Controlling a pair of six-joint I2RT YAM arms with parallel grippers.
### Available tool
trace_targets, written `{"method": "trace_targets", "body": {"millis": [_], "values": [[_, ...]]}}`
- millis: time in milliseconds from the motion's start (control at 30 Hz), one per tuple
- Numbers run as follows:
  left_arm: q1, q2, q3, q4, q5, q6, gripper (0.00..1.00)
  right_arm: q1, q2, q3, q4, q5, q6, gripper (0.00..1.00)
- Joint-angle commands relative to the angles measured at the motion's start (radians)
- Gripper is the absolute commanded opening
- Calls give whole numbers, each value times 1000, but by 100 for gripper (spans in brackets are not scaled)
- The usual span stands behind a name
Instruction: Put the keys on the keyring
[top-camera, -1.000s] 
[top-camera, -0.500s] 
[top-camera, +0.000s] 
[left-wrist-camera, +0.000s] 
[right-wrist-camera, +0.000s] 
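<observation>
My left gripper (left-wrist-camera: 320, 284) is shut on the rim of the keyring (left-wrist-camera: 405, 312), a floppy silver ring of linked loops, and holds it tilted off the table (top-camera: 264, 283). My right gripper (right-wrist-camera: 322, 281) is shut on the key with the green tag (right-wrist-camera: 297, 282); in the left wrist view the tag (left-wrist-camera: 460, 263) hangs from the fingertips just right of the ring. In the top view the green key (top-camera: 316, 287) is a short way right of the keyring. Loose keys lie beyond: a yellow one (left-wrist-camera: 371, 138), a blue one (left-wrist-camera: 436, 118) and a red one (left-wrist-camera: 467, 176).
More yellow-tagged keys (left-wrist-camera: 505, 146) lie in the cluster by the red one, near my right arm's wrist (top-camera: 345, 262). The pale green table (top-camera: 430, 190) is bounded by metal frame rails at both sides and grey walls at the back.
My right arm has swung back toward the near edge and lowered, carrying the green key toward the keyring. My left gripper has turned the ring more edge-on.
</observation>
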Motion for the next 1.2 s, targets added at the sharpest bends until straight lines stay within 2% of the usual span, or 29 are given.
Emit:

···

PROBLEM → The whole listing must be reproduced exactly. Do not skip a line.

SOLUTION →
Controlling a pair of six-joint I2RT YAM arms with parallel grippers.
### Available tool
trace_targets, written `{"method": "trace_targets", "body": {"millis": [_], "values": [[_, ...]]}}`
- millis: time in milliseconds from the motion's start (control at 30 Hz), one per tuple
- Numbers run as follows:
  left_arm: q1, q2, q3, q4, q5, q6, gripper (0.00..1.00)
  right_arm: q1, q2, q3, q4, q5, q6, gripper (0.00..1.00)
- Joint-angle commands relative to the angles measured at the motion's start (radians)
- Gripper is the absolute commanded opening
- Calls give whole numbers, each value times 1000, but by 100 for gripper (spans in brackets are not scaled)
- The usual span stands behind a name
Instruction: Put the keys on the keyring
[top-camera, -1.000s] 
[top-camera, -0.500s] 
[top-camera, +0.000s] 
[left-wrist-camera, +0.000s] 
[right-wrist-camera, +0.000s] 
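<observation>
My left gripper (left-wrist-camera: 320, 284) is shut on the rim of the keyring (left-wrist-camera: 405, 312), a floppy silver ring of linked loops, and holds it tilted off the table (top-camera: 264, 283). My right gripper (right-wrist-camera: 322, 281) is shut on the key with the green tag (right-wrist-camera: 297, 282); in the left wrist view the tag (left-wrist-camera: 460, 263) hangs from the fingertips just right of the ring. In the top view the green key (top-camera: 316, 287) is a short way right of the keyring. Loose keys lie beyond: a yellow one (left-wrist-camera: 371, 138), a blue one (left-wrist-camera: 436, 118) and a red one (left-wrist-camera: 467, 176).
More yellow-tagged keys (left-wrist-camera: 505, 146) lie in the cluster by the red one, near my right arm's wrist (top-camera: 345, 262). The pale green table (top-camera: 430, 190) is bounded by metal frame rails at both sides and grey walls at the back.
My right arm has swung back toward the near edge and lowered, carrying the green key toward the keyring. My left gripper has turned the ring more edge-on.
</observation>
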Motion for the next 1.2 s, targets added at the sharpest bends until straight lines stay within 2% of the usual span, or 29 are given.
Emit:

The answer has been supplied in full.